Haber: Arif Enes Durak
Millet İttifakı Cumhurbaşkanı Adayı Kemal Kılıçdaroğlu, Babala TV’de konuk olduğu Mevzular Açık Mikrofon programında CHP Genel Başkan Yardımcısı ve İzmir Milletvekili Yüksel Taşkın’a yöneltilen iddiaları reddederek övgü dolu sözler söyledi.
Kılıçdaroğlu, Taşkın hakkında şu ifadeleri kullanmıştı:
“Keşke Yüksel Taşkın’ı bir görebilseydiniz ve karşılıklı konuşabilseydiniz. Yüksel Taşkın asla, Kemalizm’i ırkçılık olarak tanımlamamıştır, tanımlamaz da zaten… Mümkün değil. Zaten olsa bizde yer almaz. CHP’yi kuran Gazi Mustafa Kemal, burası CHP, sıradan bir parti değil.

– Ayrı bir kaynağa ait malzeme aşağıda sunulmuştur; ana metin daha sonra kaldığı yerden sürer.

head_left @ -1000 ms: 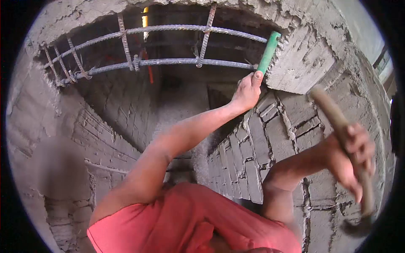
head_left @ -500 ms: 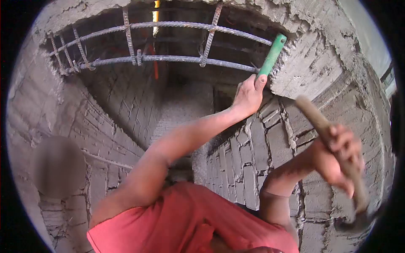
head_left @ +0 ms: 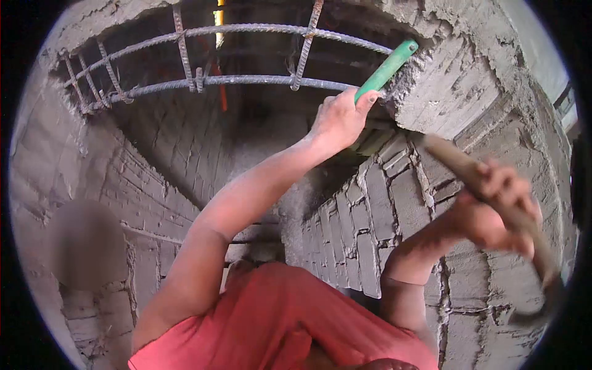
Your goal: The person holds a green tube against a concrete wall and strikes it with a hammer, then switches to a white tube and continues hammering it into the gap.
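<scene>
Near: a red shirt point(head_left: 277, 314) is filling the foreground. The right hand point(head_left: 502, 216) is closing its fingers round the middle of a hammer's wooden handle point(head_left: 453, 160), apparently for balance. The dark head is pointing low and outward, keeping clear of the other hand; blur is hiding its exact outline.

Mid: the left hand point(head_left: 338, 123) is wrapping its fingers closed about the lower part of a green handle point(head_left: 385, 71), thumb lying alongside, likely steadying its tilt. The free end is leaning up toward the rough concrete edge point(head_left: 453, 92); contact is unclear.

Far: ribbed steel bars point(head_left: 246, 79) are spanning the dark opening, crosspieces seemingly tying the long rods together.
</scene>
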Demonstrator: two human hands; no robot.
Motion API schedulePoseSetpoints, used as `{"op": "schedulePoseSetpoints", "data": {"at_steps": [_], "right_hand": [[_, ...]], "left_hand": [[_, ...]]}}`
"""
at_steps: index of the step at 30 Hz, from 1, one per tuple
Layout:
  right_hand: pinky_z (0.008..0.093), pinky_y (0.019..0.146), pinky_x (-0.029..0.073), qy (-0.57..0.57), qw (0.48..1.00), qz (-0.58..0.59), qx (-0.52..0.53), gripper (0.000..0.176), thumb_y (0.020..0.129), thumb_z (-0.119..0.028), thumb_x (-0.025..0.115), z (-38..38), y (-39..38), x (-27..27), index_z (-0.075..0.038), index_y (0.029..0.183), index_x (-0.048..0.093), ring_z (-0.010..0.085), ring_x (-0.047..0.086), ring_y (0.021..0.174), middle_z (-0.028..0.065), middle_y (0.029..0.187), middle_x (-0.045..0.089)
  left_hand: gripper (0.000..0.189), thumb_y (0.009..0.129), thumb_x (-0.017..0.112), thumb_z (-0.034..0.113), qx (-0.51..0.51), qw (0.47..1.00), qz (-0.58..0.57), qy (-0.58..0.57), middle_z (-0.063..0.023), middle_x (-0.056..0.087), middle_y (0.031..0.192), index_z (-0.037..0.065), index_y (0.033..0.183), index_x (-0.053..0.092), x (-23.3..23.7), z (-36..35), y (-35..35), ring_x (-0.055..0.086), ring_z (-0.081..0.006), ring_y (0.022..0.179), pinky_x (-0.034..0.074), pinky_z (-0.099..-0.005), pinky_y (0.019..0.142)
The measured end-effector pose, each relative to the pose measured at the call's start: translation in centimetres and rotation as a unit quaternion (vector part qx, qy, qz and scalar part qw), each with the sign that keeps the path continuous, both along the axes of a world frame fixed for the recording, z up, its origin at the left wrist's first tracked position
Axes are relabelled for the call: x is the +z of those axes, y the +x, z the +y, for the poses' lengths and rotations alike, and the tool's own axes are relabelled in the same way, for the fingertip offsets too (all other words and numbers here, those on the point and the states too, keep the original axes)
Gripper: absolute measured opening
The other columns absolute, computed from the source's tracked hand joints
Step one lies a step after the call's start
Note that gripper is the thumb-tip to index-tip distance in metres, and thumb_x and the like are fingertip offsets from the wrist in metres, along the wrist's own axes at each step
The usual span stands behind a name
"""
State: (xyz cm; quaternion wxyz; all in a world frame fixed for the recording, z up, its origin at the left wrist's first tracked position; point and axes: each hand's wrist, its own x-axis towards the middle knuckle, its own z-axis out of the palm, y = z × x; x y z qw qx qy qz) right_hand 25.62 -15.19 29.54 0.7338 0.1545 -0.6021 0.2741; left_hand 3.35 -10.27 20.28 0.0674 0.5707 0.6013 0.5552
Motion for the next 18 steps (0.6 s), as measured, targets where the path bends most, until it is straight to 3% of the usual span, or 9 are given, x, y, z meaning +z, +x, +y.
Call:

Burası dünyanın en köklü partilerinden birisidir. Bizim partimize gelecek, partimizin yönetim kurulunda görev alacak, ondan sonra kalkacak Kemalizm’e ‘ırkçılık’ diyecek… Bağlamından koparılarak bunlar zaman zaman yayılır, sosyal medyada söylenir”

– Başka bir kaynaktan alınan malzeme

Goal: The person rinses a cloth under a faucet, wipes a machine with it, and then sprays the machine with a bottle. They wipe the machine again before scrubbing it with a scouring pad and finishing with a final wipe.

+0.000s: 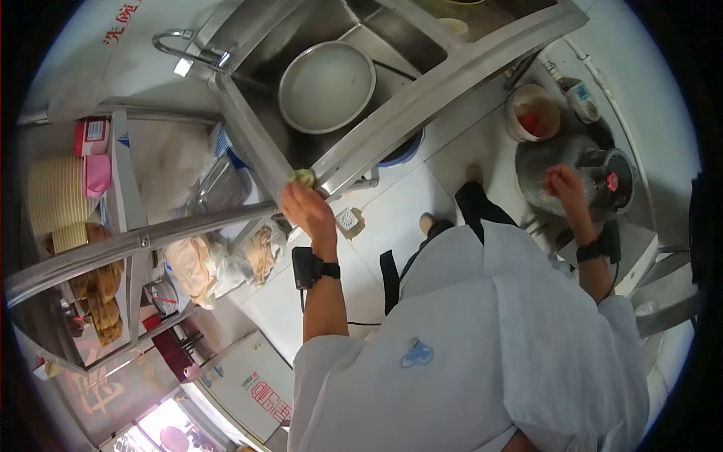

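A small yellowish-green wad [303, 178] sits at the sink's [422, 109] corner.

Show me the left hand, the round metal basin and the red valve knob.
Left hand [308, 214]: head view, back of the hand.
Round metal basin [320, 131]: head view, lower rim.
Red valve knob [612, 181]: head view, its middle.

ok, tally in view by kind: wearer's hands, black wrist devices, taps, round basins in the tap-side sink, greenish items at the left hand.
Hands: 2 (left hand, right hand)
Black wrist devices: 2
Tap: 1
Round basin: 1
Greenish item: 1
Total: 7
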Action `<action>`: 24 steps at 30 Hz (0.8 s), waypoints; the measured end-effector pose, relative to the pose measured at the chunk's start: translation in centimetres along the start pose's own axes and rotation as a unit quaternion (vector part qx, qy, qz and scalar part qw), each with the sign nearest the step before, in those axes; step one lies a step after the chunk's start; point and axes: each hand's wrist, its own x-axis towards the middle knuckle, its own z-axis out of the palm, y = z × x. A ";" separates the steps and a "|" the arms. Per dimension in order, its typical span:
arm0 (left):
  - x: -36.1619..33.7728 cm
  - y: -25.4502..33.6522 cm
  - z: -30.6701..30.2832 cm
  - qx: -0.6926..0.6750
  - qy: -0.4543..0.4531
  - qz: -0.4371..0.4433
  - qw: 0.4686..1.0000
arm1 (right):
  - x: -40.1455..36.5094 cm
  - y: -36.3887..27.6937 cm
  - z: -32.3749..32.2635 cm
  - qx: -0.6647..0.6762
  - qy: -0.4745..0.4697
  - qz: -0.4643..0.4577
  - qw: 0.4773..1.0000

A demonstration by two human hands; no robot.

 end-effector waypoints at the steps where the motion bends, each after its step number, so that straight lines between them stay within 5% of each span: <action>1: 0.3 1.0 0.5 -0.008 0.008 0.031 0.999 | 0.0 0.6 -0.1 -0.003 0.009 -0.001 1.000; 2: 0.7 2.3 0.9 -0.022 0.008 0.047 0.999 | -0.2 1.1 -0.7 -0.008 0.026 -0.002 1.000; 3: 2.1 5.0 -0.3 -0.073 -0.119 -0.035 0.990 | -1.1 -0.1 -0.2 -0.010 0.013 -0.037 0.999; 7: 3.8 13.8 3.4 -0.105 -0.031 0.121 0.987 | -0.9 -0.1 -0.9 0.023 0.038 0.031 0.999; 13: 7.3 28.7 8.1 -0.164 -0.113 0.315 0.928 | 0.2 0.8 -4.8 0.089 0.087 0.020 0.992; 24: 16.7 55.0 17.8 -0.207 -0.156 0.451 0.854 | 5.3 4.8 -13.4 0.211 0.243 0.047 0.946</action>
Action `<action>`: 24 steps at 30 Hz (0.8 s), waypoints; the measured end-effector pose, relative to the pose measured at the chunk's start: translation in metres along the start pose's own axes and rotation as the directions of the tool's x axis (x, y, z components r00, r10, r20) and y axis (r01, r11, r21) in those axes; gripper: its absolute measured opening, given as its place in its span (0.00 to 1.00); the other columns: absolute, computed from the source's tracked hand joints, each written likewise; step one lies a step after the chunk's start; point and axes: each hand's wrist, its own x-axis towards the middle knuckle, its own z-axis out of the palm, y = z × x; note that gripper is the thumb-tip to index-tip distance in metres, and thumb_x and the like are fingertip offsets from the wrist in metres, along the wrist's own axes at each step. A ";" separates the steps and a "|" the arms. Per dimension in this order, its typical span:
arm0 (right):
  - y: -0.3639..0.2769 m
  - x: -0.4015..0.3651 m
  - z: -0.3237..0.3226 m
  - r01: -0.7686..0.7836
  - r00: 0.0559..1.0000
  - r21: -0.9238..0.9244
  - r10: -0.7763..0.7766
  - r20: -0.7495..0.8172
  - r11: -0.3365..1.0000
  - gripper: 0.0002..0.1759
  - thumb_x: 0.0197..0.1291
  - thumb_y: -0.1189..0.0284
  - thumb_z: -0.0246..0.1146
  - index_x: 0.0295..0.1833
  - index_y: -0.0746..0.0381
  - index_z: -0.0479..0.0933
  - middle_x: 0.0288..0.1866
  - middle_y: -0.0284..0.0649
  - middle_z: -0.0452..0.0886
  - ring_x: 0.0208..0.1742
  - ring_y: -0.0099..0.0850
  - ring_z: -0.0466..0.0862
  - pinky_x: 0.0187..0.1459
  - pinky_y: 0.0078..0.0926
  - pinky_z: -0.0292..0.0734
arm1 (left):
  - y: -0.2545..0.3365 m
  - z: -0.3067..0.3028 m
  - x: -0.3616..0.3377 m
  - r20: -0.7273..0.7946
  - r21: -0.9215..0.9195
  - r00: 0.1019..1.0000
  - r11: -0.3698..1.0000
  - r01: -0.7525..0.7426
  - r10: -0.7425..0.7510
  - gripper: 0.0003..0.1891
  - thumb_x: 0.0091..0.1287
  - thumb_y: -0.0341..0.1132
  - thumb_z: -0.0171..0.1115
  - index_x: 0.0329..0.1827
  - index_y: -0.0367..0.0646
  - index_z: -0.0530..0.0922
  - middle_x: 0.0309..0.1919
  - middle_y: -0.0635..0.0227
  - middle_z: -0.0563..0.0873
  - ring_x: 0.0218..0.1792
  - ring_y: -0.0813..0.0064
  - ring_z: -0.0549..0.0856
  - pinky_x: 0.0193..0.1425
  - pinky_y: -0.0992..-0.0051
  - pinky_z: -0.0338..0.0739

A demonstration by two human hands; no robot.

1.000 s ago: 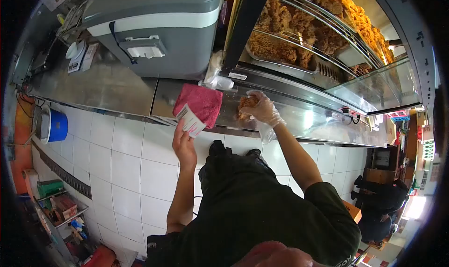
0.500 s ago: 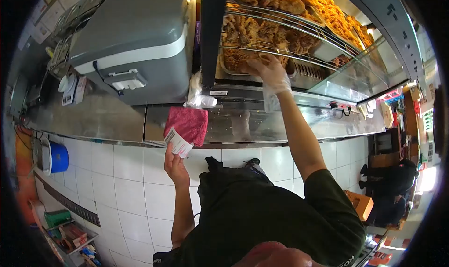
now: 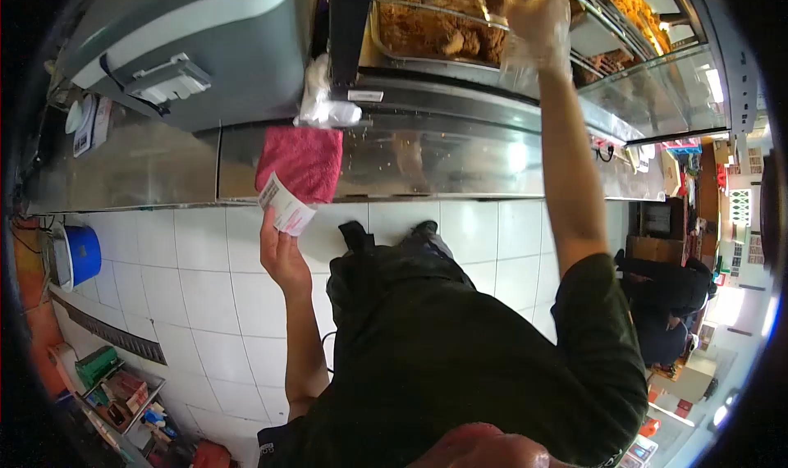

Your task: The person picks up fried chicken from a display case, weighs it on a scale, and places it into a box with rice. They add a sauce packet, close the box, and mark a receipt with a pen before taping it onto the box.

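one printed paper slip [image 3: 286, 207] is pinched by the fingers of the left hand [image 3: 285, 263] at the front edge of the worktop [image 3: 460, 168], beside the pink cloth [image 3: 302, 163]. the gloved right hand [image 3: 539, 25] is at the display case [image 3: 669, 95], too blurred to tell whether its fingers grasp any of the fried chicken [image 3: 460, 41] there.

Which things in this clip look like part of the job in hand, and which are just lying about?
Seemingly part of the job:
printed paper, in the left hand
clear glove, on the right hand
display case, where the right hand reaches
fried food inside it

Probably just lying about:
pink cloth
grey cooler
blue bucket
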 end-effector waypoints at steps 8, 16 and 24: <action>0.104 0.098 0.097 0.115 0.993 0.059 -0.114 -0.021 0.992 0.22 0.61 0.59 0.56 0.56 0.62 0.75 0.50 0.51 0.78 0.48 0.43 0.79 0.48 0.39 0.76 | -0.003 -0.001 -0.006 -0.041 0.070 0.999 0.997 0.010 -0.007 0.28 0.66 0.31 0.50 0.68 0.27 0.61 0.66 0.48 0.66 0.67 0.54 0.68 0.70 0.56 0.64; 0.125 0.124 0.128 0.275 0.959 0.158 -0.283 0.029 0.948 0.20 0.63 0.59 0.55 0.54 0.61 0.76 0.43 0.48 0.79 0.41 0.39 0.80 0.42 0.38 0.76 | 0.001 -0.015 -0.009 -0.086 -0.015 0.995 0.999 -0.045 0.044 0.27 0.64 0.25 0.51 0.68 0.26 0.62 0.66 0.48 0.67 0.68 0.58 0.66 0.72 0.62 0.59; 0.188 0.132 0.126 0.373 0.915 0.267 -0.400 0.053 0.889 0.18 0.65 0.59 0.54 0.51 0.60 0.76 0.36 0.45 0.79 0.34 0.36 0.80 0.36 0.36 0.76 | 0.005 -0.019 -0.002 -0.089 -0.029 0.994 0.997 -0.067 0.064 0.27 0.64 0.25 0.51 0.68 0.27 0.62 0.66 0.48 0.68 0.68 0.59 0.67 0.72 0.61 0.59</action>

– Haberin devamını okumak için tıklayınız
“BİZ BUNLARI DEFALARCA ANLATTIK”
Yaşanan bu gelişmelerin ardından bugün CHP İzmir İl Başkanlığı’nda düzenlenen mazbata alma törenine katılan Taşkın, bu konunun sık sık gündeme getirilmesine tepki göstererek “Bir insana aynı şeyler yüzlerce defa söyletilmez. O yüzden biraz ayıklayın. Genel Başkan zaten orada anlattı. Bence artık bu konudan çıkalım. Ben sokakta hiç böyle bir şeyle karşılaşmıyorum. Biz bunları defalarca anlattık. Bunun köpürtülmesi karşı tarafın montajcılığın ötesine geçememesiyle alakalı. Montajcılık yapıyorlar. Biz montajcılık yerine sahicilikle uğraşıyoruz. Seçimle ilgili çalışıyoruz” ifadelerini kullandı.
“BİZİM ADAYIMIZ SEÇİLİRSE TAM BİR DENGE VE DENETLEME DURUMU OLUR”
Kemal Kılıçdaroğlu’nun cumhurbaşkanlığı seçimini kazansa bile muhalefetin, mecliste çoğunluğu sağlayamamasının olumsuzluklarını yaşayıp yaşamayacaklarının sorulması üzerine Taşkın, şu ifadeleri kullandı:
“Cumhurbaşkanı Kemal Kılıçdaroğlu seçilirse tam bir denge ve denetleme durumu olur. Eski Bakan Varank çarpıttı onu. Cumhurbaşkanı hem bütçeyi belirliyor. Bütçesi meclis tarafından reddedildiğinde ufak revizyonlarla tekrar getirebiliyor. Artı bakanlıkların bütçeleri belirleniyor, kilit bürokrasi belirleniyor. Üstüne üstlük yürütme erki, atamalar Cumhurbaşkanı üzerinden oluyor. Biz aslında meclis tarafından denetlenen bir sistem istiyorduk. Bizim adayımız seçilirse tam bir denge ve denetleme durumu olur. Çalışamayacağı doğru değildir. Tam tersi sistem çok daha iyi işler. Bizim idealimiz o sistemden çıkmak ama bu haliyle iki tarafta kuvvetli olacağı için bir uzlaşma kültürü doğar. Yürütme tamamen cumhurbaşkanı üzerinden gittiği için çalışmasında hiçbir problem olmaz. Türkiye Cumhuriyeti bu sistemle yönetilirse fakirleşir, özgürlüklerini yitirir. O nedenle bizim bunu savunmamız pratikte işimize gelmese bile ülke yararına göre bunu savunmaya devam edeceğiz”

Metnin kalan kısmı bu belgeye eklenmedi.